WPR is a GUI version of Xperf, using XML profiles instead of batch files (for example, log.wprp packaged with GPUView).

ovrlog

https://developer.oculus.com/documentation/native/pc/dg-performance-tutorial/

  • Tool from oculus based on XPerf
  • The launching script includes specific provider GUIDs to capture their events. It can be modified to capture also OpenVR/SteamVR events (just adding one line like in SteamVR instructions to install GPUView).
  • The launching script needs to be fixed to run in Spanish language versions of Windows, or it will fail to detect the available memory.
  • It includes VR vsync events that can be displayed later in GPUView (see the end of the tutorial linked above).

UIforETW

https://github.com/google/UIforETW

Analysis and visualization

GPUView

https://graphics.stanford.edu/~mdfisher/GPUView.html https://docs.microsoft.com/en-us/windows-hardware/drivers/display/using-gpuview

  • Microsoft tool to visualize graphics-related events captured with on XPerf.
  • SteamVR Install instructions include specific provider GUID for VR events generated by SteamVR
  • CLI script (log.cmd) to launch and stop tracing. Must be run in CMD.exe (not PowerShell!)
  • The launching script needs to be fixed to run in Spanish language versions of Windows, or it will fail to detect the available memory.
  • Generates a Merged.etl file, that can be visualized with standard Windows Performance Analyzer tool for statistics.
  • GPUView GUI tool to analyze the trace frame by frame, call by call.
  • VSync signal (enabled with F8) is the one from the monitor. To display the HMD vSync you need to capture a specific provider and highlight its events (see the "How to analyze a VR trace in GPUView" section).

Windows Performance Analyzer

Mostly for statistical analysis of CPU usage: what functions the program spends most time on.

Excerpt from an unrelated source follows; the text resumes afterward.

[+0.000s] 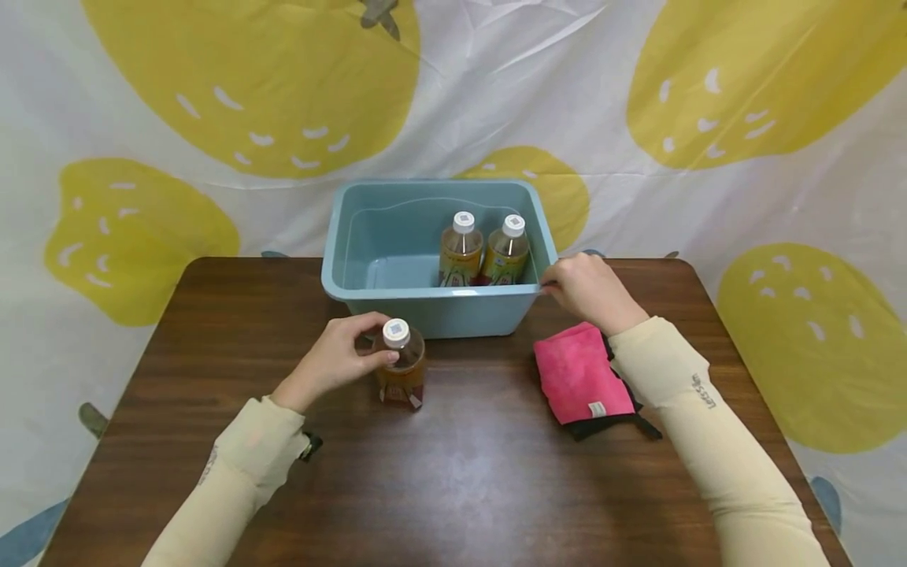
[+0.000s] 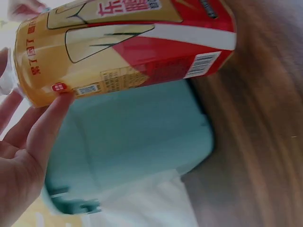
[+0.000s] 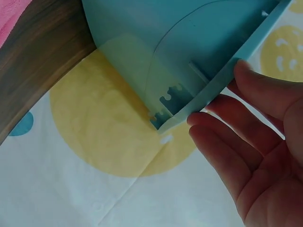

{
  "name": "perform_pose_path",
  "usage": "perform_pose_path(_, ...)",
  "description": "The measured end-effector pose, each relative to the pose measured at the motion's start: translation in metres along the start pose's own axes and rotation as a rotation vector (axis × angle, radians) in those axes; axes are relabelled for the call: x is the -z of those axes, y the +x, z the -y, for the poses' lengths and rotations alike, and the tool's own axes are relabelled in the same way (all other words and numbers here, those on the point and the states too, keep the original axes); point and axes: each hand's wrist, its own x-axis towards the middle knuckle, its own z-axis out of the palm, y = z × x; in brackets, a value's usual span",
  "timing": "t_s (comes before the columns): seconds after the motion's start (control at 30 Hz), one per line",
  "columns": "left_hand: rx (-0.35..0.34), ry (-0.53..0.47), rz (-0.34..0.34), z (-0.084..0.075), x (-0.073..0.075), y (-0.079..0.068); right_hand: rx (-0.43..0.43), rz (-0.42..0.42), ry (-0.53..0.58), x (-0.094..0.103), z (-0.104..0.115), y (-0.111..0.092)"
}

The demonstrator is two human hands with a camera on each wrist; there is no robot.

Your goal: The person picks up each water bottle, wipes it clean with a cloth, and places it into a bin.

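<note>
My left hand [image 1: 338, 356] holds a drink bottle [image 1: 402, 384] by its upper part, thumb and fingers around it below the white cap. In the left wrist view the bottle's yellow and red label [image 2: 132, 52] faces the camera. The bottle is in front of the blue-green plastic bin [image 1: 439, 315]; whether its base touches the table cannot be told. My right hand [image 1: 590, 290] pinches the bin's rim [image 3: 222, 85] at the right front corner. Inside the bin, two similar bottles stand side by side on the right, a left one [image 1: 460, 256] and a right one [image 1: 506, 256].
A folded pink cloth [image 1: 583, 374] with a black part beneath it lies on the brown wooden table [image 1: 453, 488], below my right wrist. Behind the table hangs a white curtain [image 1: 496, 94] with yellow fruit prints, close to the bin's back.
</note>
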Motion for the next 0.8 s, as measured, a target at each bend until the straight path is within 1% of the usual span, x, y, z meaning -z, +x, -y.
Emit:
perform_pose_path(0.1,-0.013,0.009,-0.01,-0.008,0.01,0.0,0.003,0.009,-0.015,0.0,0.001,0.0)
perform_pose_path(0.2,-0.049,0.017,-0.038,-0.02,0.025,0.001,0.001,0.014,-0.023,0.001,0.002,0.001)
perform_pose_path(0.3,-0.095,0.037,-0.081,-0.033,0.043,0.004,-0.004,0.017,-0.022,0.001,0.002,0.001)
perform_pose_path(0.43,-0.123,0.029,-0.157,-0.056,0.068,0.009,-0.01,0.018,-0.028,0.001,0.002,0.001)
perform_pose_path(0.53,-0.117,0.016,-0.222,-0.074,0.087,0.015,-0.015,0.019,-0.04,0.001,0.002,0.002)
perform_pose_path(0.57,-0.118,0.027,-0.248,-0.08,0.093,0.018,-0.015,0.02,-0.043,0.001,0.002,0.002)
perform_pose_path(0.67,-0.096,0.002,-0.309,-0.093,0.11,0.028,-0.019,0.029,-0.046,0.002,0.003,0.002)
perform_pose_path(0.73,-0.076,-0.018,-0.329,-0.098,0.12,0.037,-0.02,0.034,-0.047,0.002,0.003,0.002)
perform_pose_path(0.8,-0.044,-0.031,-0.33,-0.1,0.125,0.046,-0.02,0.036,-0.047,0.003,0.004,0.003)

https://randomascii.wordpress.com/2012/06/19/wpaxperf-trace-analysis-reimagined/

NVIDIA Nsight Systems

https://docs.nvidia.com/nsight-systems/tracing/

  • You need a (free) NVIDIA developer account to download it
  • GUI based capture and configuration
  • Proprietary storage format, can only be visualized with NSIGHTS, and exported into some other formats (SQLite, JSON...), but not .etl (the standard used by Windows tools).

Intel Graphics Performance Analyzers

See https://github.com/morallo/xwa_ddraw_d3d11/wiki/Debugging-XWA#frame-analysis-with-intel-graphics-performance-analyzer

https://software.intel.com/content/www/us/en/develop/tools/graphics-performance-analyzers.html

https://software.intel.com/content/www/us/en/develop/documentation/gpa-getting-started/top/get-started-with-intel-gpa-for-windows-host.html

Sampling rate

All the tools are based on Event Tracing for Windows, to be able to register events with a very low impact on performance. They can also take a snapshot the stack by periodically checking what function is running and collect the stack trace.

The default sampling rate is 1kHz, that is, 1 sample every 1ms.

If more resolution is needed to analyze individual frames (ideally lasting up to 11.1ms), it can be configured up to 8KHz, but it can impact performance.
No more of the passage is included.